Mercury is a highly reactive metal that exists in a liquid state, evaporates at room temperature and has neurotoxic properties at high doses, including parethesias, loss of muscle co-ordination and motor speech disorders, as well as deteriorating vision. It is a cumulative poison that is quick to enter the body and slow to be eliminated, thus even small, chronic exposure can cause an accumulation in body tissues over time. Since the 1970s, environmental concern has resulted in the reduction and/or removal of mercury from many industrial processes and commercial products.

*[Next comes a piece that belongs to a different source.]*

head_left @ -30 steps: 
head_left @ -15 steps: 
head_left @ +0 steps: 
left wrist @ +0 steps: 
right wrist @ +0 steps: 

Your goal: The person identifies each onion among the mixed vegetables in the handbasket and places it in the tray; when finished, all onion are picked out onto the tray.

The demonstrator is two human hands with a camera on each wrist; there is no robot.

Mercury can change from its natural ‘elemental’ form to another form – methylmercury – in the environment through its interaction with micro organisms. Methylmercury accumulates in all fish, especially those at the top of the food chain, such as sharks, swordfish and tuna, and is absorbed by the large intestine, from where it can spread throughout the body. Methylmercury is considered by health authorities to be more toxic and of more concern to the public than dental amalgam, which they say releases less than the World Health Organization’s recommended daily amount for exposure. However, elemental mercury vapour, which is more toxic than methylmercury and can freely pass through all normal barriers in the body, is as much as 10 times as damaging to the developing brain.

Diagnostically, determining the role of amalgam in a range of symptoms, particularly those indicating nervous or immuno-systemic illness, is problematic, as there are many other things that can cause the same symptoms – and yet scientists and campaigners alike say there are now simply too many individual case reports of people who have removed dental amalgam and shown a recovery or a marked improvement in their symptoms to ignore.

The amount of mercury released from amalgam fillings is dependent on many things, including: the number fitted, size, age and location of placement, chewing habits, food texture, grinding and brushing teeth. Smoking Teeth, a video widely shown on YouTube (http://www.youtube.com/watch?v=9ylnQ-T7oiA), shows mercury vapour coming off a 25-year-old filling, under a phosphorescent screen, in amounts the video-makers claim far exceed ‘recommended’ levels.

Moreover, there have been numerous studies that suggest elemental mercury can be bio-transformed into methylmercury by bacteria in oral plaque or the gut, and that long-term exposure to low concentrations of elemental mercury vapour itself may cause symptoms similar to those of methylmercury.

How to find a mercury-free dental practice

In the UK you can request composite (or ‘white’) fillings on the NHS, but the chances are that the dental practice you
visit is not mercury-free, meaning every time you go to the dentist you may be exposing yourself to toxic mercury vapours. To locate a mercury-free dentist in your area, contact the British Society for Mercury-Free Dentistry at www.mercuryfreedentistry.org.uk The College of Naturopathic Medicine (www.naturopathy-uk.com) also keeps a register of UK mercury-free practices.